DIRECTIONS
With nothing left out, give the data back exactly.
______________________________
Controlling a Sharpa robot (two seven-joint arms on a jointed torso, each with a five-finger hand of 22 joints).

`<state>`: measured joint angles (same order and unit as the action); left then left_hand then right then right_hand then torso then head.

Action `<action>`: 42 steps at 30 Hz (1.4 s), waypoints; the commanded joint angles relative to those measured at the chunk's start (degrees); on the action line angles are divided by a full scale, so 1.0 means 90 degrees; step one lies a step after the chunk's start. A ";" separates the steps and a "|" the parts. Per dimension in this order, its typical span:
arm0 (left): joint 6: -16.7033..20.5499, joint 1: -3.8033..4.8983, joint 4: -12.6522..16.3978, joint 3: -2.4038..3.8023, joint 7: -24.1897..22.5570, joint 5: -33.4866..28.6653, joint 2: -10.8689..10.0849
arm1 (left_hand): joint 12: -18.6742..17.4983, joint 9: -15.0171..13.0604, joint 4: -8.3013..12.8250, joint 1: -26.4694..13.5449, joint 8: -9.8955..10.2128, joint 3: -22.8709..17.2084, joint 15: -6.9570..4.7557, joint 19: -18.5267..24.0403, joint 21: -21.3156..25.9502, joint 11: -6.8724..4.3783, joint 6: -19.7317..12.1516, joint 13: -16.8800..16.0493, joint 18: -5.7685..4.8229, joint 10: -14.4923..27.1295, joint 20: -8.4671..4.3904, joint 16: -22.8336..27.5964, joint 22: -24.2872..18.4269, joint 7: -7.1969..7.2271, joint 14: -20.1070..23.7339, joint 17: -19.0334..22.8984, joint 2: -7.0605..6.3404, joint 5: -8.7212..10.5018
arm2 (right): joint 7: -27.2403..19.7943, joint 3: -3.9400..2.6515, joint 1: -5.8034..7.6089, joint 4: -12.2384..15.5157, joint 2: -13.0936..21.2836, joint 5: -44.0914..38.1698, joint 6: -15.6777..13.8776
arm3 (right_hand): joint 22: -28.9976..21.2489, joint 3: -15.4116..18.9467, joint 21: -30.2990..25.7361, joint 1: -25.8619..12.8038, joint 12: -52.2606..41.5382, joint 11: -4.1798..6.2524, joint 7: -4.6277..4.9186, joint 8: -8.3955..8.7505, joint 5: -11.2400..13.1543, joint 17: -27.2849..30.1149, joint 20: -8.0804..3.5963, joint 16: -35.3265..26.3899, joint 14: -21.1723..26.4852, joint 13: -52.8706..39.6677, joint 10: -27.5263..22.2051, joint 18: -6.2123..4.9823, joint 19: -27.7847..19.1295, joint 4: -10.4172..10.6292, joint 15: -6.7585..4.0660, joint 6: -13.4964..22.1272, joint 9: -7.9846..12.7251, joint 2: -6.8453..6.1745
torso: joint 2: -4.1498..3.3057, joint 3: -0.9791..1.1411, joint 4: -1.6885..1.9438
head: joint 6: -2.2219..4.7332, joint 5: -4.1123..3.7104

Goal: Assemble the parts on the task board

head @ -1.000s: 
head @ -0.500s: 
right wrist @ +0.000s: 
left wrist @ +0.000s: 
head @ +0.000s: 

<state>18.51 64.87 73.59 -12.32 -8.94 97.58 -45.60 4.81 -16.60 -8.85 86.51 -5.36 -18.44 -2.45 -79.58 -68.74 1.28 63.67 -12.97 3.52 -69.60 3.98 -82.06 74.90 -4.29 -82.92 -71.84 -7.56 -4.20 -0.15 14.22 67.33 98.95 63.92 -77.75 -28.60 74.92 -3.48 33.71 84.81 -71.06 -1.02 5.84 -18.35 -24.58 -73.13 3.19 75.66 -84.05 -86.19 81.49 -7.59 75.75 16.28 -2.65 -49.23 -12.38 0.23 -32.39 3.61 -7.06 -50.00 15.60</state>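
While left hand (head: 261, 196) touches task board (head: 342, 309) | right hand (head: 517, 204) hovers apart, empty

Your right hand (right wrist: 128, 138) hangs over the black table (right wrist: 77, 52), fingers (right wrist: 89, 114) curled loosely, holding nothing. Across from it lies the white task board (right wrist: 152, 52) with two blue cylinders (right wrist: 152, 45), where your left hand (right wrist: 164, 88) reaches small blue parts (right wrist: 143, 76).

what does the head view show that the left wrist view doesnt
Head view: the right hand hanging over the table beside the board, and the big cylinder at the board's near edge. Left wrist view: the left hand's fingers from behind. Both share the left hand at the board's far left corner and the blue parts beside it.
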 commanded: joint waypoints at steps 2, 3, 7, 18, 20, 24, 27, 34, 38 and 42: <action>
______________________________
FINISHED EXERCISE
Controlling a Sharpa robot (two seven-joint arms on a jointed torso, each with a five-finger hand of 22 joints).

`<state>`: measured joint angles (same order and unit as the action); left then left_hand then right then right_hand then torso then head.

Action `<action>`: 42 steps at 30 Hz (1.4 s), waypoints; the commanded joint angles relative to those measured at the chunk's start (degrees); on the action line angles are divided by a full scale, so 1.0 means 90 degrees; step one lies a step after the chunk's start. A ";" separates the steps and a "|" the parts. Per dimension in this order, its typical span:
arm0 (left): joint 6: -16.7033..20.5499, joint 1: -3.8033..4.8983, joint 4: -12.6522..16.3978, joint 3: -2.4038..3.8023, joint 7: -24.1897..22.5570, joint 5: -33.4866..28.6653, joint 2: -10.8689..10.0849
arm1 (left_hand): joint 12: -18.6742..17.4983, joint 9: -15.0171..13.0604, joint 4: -8.3013..12.8250, joint 1: -26.4694..13.5449, joint 8: -9.8955..10.2128, joint 3: -22.8709..17.2084, joint 15: -6.9570..4.7557, joint 19: -18.5267..24.0403, joint 21: -21.3156..25.9502, joint 11: -6.8724..4.3783, joint 6: -19.7317..12.1516, joint 13: -16.8800..16.0493, joint 18: -5.7685..4.8229, joint 10: -14.4923..27.1295, joint 20: -8.4671..4.3904, joint 16: -22.8336..27.5964, joint 22: -24.2872..18.4269, joint 7: -7.1969..7.2271, joint 14: -20.1070..23.7339, joint 17: -19.0334..22.8984, joint 2: -7.0605..6.3404, joint 5: -8.7212..10.5018
arm2 (right): joint 7: -27.2403..19.7943, joint 3: -3.9400..2.6515, joint 1: -5.8034..7.6089, joint 4: -12.2384..15.5157, joint 2: -13.0936..21.2836, joint 5: -44.0914..38.1698, joint 6: -15.6777..13.8776
arm3 (right_hand): joint 22: -28.9976..21.2489, joint 3: -15.4116..18.9467, joint 21: -30.2990..25.7361, joint 1: -25.8619..12.8038, joint 12: -52.2606..41.5382, joint 11: -4.1798..6.2524, joint 7: -4.6277..4.9186, joint 8: -8.3955..8.7505, joint 5: -11.2400..13.1543, joint 17: -27.2849..30.1149, joint 20: -8.0804..3.5963, joint 16: -35.3265..26.3899, joint 14: -21.1723..26.4852, joint 13: -52.8706..39.6677, joint 10: -27.5263..22.2051, joint 18: -6.2123..4.9823, joint 19: -27.7847..19.1295, joint 4: -10.4172..10.6292, joint 15: -6.7585..4.0660, joint 6: -13.4964..22.1272, joint 9: -7.9846..12.7251, joint 2: -6.8453..6.1745
torso: joint 2: -4.1498..3.3057, joint 3: -0.9791..1.1411, joint 4: -1.6885..1.9438
head: joint 6: -2.2219..4.7332, joint 5: -4.1123..3.7104

Goal: Assemble the parts on the task board

head @ -1.000s: 
head @ -0.500s: 
right wrist @ +0.000s: 
left wrist @ +0.000s: 
head @ +0.000s: 

<state>18.51 64.87 73.59 -12.32 -8.94 97.58 -45.60 4.81 -16.60 -8.85 86.51 -5.36 -18.44 -2.45 -79.58 -68.74 1.28 63.67 -12.97 3.52 -69.60 3.98 -82.06 74.90 -4.29 -82.92 -71.84 -7.56 -4.20 -0.15 14.22 67.33 98.95 63.92 -77.75 -28.60 74.92 -3.48 33.71 84.81 -71.06 -1.02 5.84 -18.35 -24.58 -73.13 3.19 75.66 -84.05 -86.19 81.49 -7.59 75.75 16.28 -2.65 -49.23 -12.38 0.23 -32.39 3.61 -7.06 -50.00 15.60</state>
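While left hand (head: 261, 196) touches task board (head: 342, 309) | right hand (head: 517, 204) hovers apart, empty

Your right hand (right wrist: 128, 138) hangs over the black table (right wrist: 77, 52), fingers (right wrist: 89, 114) curled loosely, holding nothing. Across from it lies the white task board (right wrist: 152, 52) with two blue cylinders (right wrist: 152, 45), where your left hand (right wrist: 164, 88) reaches small blue parts (right wrist: 143, 76).

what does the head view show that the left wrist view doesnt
Head view: the right hand hanging over the table beside the board, and the big cylinder at the board's near edge. Left wrist view: the left hand's fingers from behind. Both share the left hand at the board's far left corner and the blue parts beside it.
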 commanded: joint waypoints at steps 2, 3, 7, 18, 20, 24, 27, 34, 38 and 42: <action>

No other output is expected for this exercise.